To iterate through all items in a container:

from groupdocs.parser import Parser

# Create an instance of Parser class
with Parser("./archive.zip") as parser:
    # Get container items
    attachments = parser.get_container()
    
    # Check if container extraction is supported
    if attachments is None:
        print("Container extraction isn't supported")
    else:
        # Iterate over items
        for idx, attachment in enumerate(attachments):
            print(f"
Item {idx + 1}:")
            print(f"  Name: {attachment.name}")
            print(f"  Size: {attachment.size} bytes")
            print(f"  Path: {attachment.file_path}")
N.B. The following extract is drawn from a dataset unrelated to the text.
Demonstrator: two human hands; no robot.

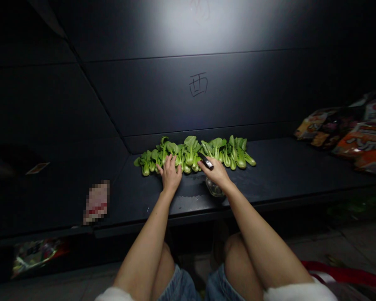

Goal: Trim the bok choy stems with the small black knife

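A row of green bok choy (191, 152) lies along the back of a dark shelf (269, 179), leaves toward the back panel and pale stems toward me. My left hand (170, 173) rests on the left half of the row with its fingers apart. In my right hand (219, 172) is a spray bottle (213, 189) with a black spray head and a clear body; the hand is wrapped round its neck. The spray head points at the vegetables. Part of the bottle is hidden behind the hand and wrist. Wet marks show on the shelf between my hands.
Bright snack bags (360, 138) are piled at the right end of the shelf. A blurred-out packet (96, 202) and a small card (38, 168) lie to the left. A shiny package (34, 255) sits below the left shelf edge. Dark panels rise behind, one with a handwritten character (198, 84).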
The following sample file is used in this example: archive.zip

Expected behavior: Iterates through all files in the container and displays their properties.

Count container items

To count files in a container:

from groupdocs.parser import Parser

def count_container_items(file_path):
    """
    Count the number of items in a container.
    """
    with Parser(file_path) as parser:
        attachments = parser.get_container()
        
        if attachments is None:
            return 0
        
        # Convert to list to count
        items = list(attachments)
        return len(items)

# Usage
count = count_container_items("archive.zip")
print(f"Container has {count} items")

The following sample file is used in this example: archive.zip

Expected behavior: Returns the total number of items in the container.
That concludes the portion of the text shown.